Search code examples
javaspringspring-cloud-streamspring-cloud-dataflow

Spring Dataflow Stream File Sink - Need to write to separate files


I have been working with Spring Cloud Dataflow. I have written a custom Cloud Stream Processor application that takes in a specific type of an XML document, and splits it into smaller XML documents.

I was expecting the Cloud Stream definition below to write out multiple files. Instead when testing with the same file it sporadically writes some of my smaller XMLs to one file, and sometimes it writes them out to two (I am thinking this is due to my fixed-delay value in the definition below).

I was wondering how I can get my stream to write each XML document to its own file. When I wrote the processor I specifically used this.processor.output().send(message); instead of @SendTo(Processor.OUTPUT), thinking that would avoid this exact problem.

As always, any help is greatly appreciated. Thank you.

Dataflow Stream Definition:

    xmlSplit=fileIn: file --directory=/root/file_in --filename-regex=redactApplication.xml --fixed-delay=30 --markers-json=false --mode=contents | custom-xml-splitter | fileOut: file --directory=/root/file_out --name-expression="'test' + new java.text.SimpleDateFormat('yyyyMMddHHmmss').format(new java.util.Date()) + '.txt'"

Code for my custom processor:

    @Component
    @EnableBinding(Processor.class)
    public class REDACTXMLSplitter {

        @Autowired
        private Processor processor;

        @SuppressWarnings("unchecked")
        @StreamListener(Processor.INPUT)
        public void parseForREDACTApplications(byte[] redcactXMLByteArray) {
            String redcactXML = new String(redcactXMLByteArray);
            InputSource doc = new InputSource( new StringReader( redcactXML ) );
            try
             {

                    DocumentBuilderFactory dbFactory = DocumentBuilderFactory.newInstance();
                    DocumentBuilder dBuilder = dbFactory.newDocumentBuilder();

                    DocumentBuilderFactory factory = DocumentBuilderFactory.newInstance();
                    factory.setNamespaceAware(true); // never forget this!

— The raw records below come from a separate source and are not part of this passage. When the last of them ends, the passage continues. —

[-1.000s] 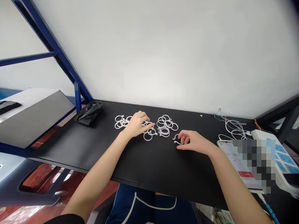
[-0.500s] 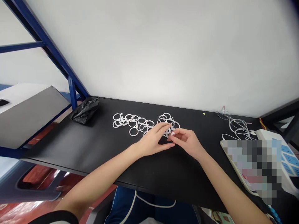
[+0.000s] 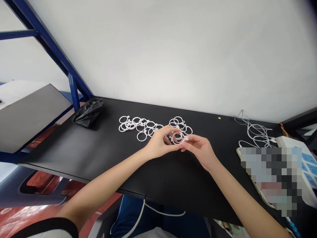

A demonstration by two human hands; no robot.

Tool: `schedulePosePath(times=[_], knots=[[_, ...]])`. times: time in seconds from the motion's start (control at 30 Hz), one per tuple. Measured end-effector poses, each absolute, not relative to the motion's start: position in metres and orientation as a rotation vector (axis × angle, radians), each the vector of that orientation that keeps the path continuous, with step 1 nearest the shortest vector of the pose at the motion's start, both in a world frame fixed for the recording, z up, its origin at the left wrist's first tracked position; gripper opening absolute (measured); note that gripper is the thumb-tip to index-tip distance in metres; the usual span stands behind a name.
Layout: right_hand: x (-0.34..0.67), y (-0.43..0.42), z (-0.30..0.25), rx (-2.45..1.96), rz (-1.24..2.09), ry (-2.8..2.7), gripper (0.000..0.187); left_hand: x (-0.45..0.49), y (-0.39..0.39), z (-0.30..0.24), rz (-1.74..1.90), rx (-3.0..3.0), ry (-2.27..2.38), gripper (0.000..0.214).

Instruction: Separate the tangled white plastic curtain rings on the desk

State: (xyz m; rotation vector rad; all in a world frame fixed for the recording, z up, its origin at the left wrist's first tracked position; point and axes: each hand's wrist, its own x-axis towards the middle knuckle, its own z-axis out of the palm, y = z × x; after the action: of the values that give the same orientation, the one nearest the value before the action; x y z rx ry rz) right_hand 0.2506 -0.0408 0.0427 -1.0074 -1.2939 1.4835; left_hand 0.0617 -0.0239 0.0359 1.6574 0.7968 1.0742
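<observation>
Thin white plastic ring held over the flat black desktop, between both bare hands. Ring gripped at its small knobbed end by thumb and fingertips of the right hand; its far side held in curved thumb and fingers of the left hand. Overlapping white plastic rings spread leftward; crumpled black plastic bag seen beyond.
</observation>
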Motion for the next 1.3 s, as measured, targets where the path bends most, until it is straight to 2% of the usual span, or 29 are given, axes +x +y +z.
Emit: schedulePosePath(times=[0.2, 0.47, 0.7, 1.03, 1.3], knots=[[0.254, -0.040, 0.045, -1.017, 1.331, -1.273, 0.021, 0.063, -0.023, 0.032, 1.075, 1.591, 0.822, 0.044], [0.256, -0.040, 0.044, -1.005, 1.164, -1.440, 0.011, 0.056, -0.019, 0.037, 1.035, 1.654, 0.809, 0.042], [0.258, -0.041, 0.035, -1.022, 0.885, -1.660, 0.005, 0.056, -0.019, 0.038, 1.070, 1.597, 0.739, 0.042], [0.253, -0.046, 0.041, -1.022, 0.834, -1.741, 0.006, 0.055, -0.020, 0.036, 0.923, 1.675, 0.752, 0.049], [0.252, -0.047, 0.041, -1.030, 0.781, -1.815, 0.009, 0.054, -0.021, 0.037, 0.817, 1.866, 0.802, 0.036]])
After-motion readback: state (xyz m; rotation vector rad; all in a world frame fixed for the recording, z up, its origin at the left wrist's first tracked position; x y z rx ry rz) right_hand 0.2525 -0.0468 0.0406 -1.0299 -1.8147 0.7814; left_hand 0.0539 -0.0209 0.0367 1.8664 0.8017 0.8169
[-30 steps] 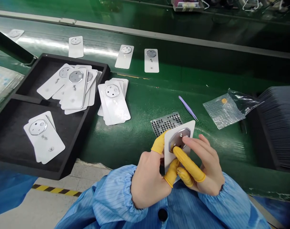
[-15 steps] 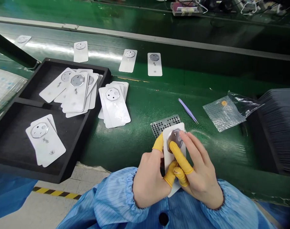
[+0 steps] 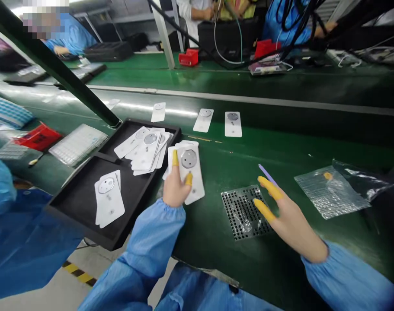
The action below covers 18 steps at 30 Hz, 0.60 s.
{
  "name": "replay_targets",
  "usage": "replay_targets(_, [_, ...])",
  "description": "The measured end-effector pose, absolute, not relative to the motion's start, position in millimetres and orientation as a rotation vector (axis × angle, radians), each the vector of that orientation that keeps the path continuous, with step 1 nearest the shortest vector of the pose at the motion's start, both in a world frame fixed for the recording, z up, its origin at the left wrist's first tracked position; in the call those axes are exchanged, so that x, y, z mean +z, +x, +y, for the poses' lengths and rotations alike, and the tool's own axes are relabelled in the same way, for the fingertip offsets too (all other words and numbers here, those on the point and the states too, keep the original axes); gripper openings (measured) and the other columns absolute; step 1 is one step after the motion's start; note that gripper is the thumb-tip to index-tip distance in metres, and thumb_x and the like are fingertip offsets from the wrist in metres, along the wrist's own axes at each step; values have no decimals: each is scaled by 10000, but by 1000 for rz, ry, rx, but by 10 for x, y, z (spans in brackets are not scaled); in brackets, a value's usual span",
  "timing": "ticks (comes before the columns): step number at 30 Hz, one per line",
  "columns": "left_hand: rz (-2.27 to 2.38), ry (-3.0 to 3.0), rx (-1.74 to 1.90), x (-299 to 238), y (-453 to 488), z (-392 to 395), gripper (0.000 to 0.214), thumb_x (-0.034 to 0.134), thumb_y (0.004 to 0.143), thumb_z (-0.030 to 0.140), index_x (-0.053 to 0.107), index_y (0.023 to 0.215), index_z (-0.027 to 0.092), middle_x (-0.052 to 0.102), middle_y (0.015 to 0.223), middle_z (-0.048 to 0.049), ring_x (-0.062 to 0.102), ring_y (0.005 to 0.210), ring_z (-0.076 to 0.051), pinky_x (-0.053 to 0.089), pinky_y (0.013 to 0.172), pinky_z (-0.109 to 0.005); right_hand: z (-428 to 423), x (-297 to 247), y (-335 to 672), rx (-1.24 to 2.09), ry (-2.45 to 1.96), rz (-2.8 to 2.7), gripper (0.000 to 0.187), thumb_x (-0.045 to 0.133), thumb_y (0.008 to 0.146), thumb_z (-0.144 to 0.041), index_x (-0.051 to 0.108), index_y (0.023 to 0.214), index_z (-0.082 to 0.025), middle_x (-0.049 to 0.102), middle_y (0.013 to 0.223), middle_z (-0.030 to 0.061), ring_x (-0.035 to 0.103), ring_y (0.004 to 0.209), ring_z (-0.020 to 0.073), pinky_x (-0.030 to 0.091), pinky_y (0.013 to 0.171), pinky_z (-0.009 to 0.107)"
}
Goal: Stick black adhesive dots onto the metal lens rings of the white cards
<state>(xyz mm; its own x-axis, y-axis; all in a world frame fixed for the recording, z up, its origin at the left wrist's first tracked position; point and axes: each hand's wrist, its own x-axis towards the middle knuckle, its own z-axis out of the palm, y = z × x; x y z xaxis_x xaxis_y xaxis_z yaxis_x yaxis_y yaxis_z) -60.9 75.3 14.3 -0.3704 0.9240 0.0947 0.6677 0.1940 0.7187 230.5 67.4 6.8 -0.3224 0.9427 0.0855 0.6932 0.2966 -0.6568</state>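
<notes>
My left hand (image 3: 176,188) rests on a stack of white rounded panels beside the black tray. Its yellow-covered thumb and finger lie apart on top, near a white panel (image 3: 197,190) with a silver octagonal disc. On the right, my right hand (image 3: 289,222) reaches forward with its yellow-covered fingers apart and nothing between them. The purple tweezers (image 3: 265,172) lie just beyond its fingertips, partly hidden by them. Left of that hand is a clear sheet of small black dots (image 3: 242,211), flat on the green bench.
A black two-part tray (image 3: 135,207) at left holds more panels (image 3: 109,198). Several single panels (image 3: 233,129) lie farther back. Bubble wrap (image 3: 329,194) lies at right. A dark post (image 3: 70,77) crosses the upper left. Co-workers (image 3: 75,34) sit across the bench; a blue sleeve (image 3: 24,242) is at left.
My hands have separated. The panel they held together now lies on the stack under my left hand. My right hand moved towards the tweezers. The view has tilted up and turned left.
</notes>
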Motion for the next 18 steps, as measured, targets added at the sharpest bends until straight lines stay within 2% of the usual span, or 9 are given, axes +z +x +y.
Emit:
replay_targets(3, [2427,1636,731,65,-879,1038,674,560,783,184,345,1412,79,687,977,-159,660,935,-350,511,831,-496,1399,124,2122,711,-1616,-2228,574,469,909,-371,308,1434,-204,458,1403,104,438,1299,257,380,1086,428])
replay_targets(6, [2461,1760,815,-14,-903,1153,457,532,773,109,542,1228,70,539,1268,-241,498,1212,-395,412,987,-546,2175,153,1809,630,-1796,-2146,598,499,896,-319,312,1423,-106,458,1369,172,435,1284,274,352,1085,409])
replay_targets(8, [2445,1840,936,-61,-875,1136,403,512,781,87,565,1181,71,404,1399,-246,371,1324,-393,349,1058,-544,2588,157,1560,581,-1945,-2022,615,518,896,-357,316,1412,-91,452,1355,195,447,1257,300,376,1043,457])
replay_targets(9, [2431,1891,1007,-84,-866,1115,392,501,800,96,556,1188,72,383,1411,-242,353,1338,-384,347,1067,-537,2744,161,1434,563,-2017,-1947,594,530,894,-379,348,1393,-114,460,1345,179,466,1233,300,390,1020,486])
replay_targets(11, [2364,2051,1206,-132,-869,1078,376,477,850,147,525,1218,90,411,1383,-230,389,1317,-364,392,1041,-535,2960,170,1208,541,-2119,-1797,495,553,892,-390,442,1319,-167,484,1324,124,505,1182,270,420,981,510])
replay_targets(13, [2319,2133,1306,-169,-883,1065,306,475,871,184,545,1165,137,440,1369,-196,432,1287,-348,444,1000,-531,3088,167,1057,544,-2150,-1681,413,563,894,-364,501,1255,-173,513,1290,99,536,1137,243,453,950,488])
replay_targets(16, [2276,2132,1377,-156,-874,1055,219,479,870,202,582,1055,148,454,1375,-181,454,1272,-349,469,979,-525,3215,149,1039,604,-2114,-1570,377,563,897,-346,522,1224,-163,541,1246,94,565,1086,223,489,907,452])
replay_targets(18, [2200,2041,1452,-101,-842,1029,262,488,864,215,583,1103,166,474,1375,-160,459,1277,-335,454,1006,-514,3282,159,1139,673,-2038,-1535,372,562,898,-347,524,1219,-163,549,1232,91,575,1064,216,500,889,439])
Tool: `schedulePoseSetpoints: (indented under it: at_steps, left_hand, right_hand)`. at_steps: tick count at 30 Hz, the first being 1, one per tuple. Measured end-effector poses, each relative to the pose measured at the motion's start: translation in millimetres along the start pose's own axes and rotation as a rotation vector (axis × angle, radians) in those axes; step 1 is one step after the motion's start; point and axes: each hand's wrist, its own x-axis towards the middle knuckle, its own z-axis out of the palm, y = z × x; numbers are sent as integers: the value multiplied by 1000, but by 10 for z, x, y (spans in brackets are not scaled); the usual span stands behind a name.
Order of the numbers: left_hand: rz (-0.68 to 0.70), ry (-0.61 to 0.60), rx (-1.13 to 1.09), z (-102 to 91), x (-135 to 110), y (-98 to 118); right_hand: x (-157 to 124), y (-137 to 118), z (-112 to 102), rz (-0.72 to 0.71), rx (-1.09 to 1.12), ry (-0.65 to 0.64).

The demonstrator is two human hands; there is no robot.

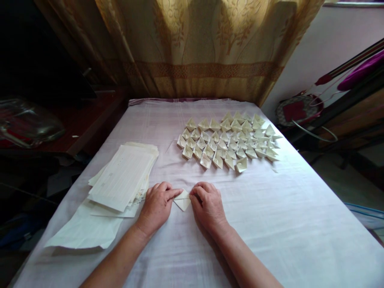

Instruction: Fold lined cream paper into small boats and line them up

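A small folded piece of paper (183, 201), diamond-shaped with a crease across it, lies on the cloth between my two hands. My left hand (157, 204) pinches its left corner, with the index finger reaching along the upper edge. At the right corner, my right hand (208, 206) grips the paper between thumb and curled fingers. Both thumbs are partly hidden. Beyond my right hand stand several rows of folded paper boats (214, 146). Close by my left forearm is a stack of lined paper sheets (123, 176).
A pale checked cloth (270, 232) covers the table. Under the stack, a larger loose sheet (87, 228) spreads to the left. A gold curtain (198, 48) hangs behind the table. A dark red cabinet (93, 120) stands left; a patterned bag (295, 110) sits off the right edge.
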Motion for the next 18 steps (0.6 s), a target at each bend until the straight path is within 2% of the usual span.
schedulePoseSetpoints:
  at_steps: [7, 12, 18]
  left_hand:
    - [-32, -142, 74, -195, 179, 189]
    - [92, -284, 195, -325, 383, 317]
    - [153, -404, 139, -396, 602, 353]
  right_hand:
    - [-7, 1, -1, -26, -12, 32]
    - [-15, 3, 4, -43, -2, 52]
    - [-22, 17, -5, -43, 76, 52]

                    XPathFactory xfactory = XPathFactory.newInstance();
                    XPath xpath = xfactory.newXPath();

                    String xpathQuery = "//REDACT/Application";

                    xpath = xfactory.newXPath();
                    XPathExpression query = xpath.compile(xpathQuery);
                    NodeList productNodesFiltered = (NodeList) query.evaluate(doc, XPathConstants.NODESET);

                    for (int i=0; i<productNodesFiltered.getLength(); ++i)
                    {

                        Document suppXml = dBuilder.newDocument();

                        //we have to recreate the root node <products>
                        Element root = suppXml.createElement("REDACT"); 

                        Node productNode = productNodesFiltered.item(i);

                        //we append a product (cloned) to the new file
                        Node clonedNode = productNode.cloneNode(true);
                        suppXml.adoptNode(clonedNode); //We adopt the orphan :)
                        root.appendChild(clonedNode);

                        suppXml.appendChild(root);


                        //write out files
                        //At the end, we save the file XML on disk
    //                      TransformerFactory transformerFactory = TransformerFactory.newInstance();
    //                      Transformer transformer = transformerFactory.newTransformer();
    //                      transformer.setOutputProperty(OutputKeys.INDENT, "yes");
    //                      DOMSource source = new DOMSource(suppXml);
    //                      StreamResult result =  new StreamResult(new File("test_" + i + ".xml"));
    //                      transformer.transform(source, result);

                        TransformerFactory tf = TransformerFactory.newInstance();
                        Transformer transformer = tf.newTransformer();
                        transformer.setOutputProperty(OutputKeys.OMIT_XML_DECLARATION, "yes");
                        StringWriter writer = new StringWriter();
                        transformer.transform(new DOMSource(suppXml), new StreamResult(writer));
                        String output = writer.getBuffer().toString().replaceAll("\n|\r", "");

                        System.out.println(output);

                        Message<String> message = new GenericMessage<>(output);
                        this.processor.output().send(message);
                    }

                }
             catch (XPathExpressionException | ParserConfigurationException | TransformerException e) {
                // TODO Auto-generated catch block
                e.printStackTrace();
            }
        }

Solution

  • Maybe the files are arriving in bursts and because the sink step is sending then to a file with the name being the date time in seconds? More than one xml will end up in the same file if they arrive during the same second?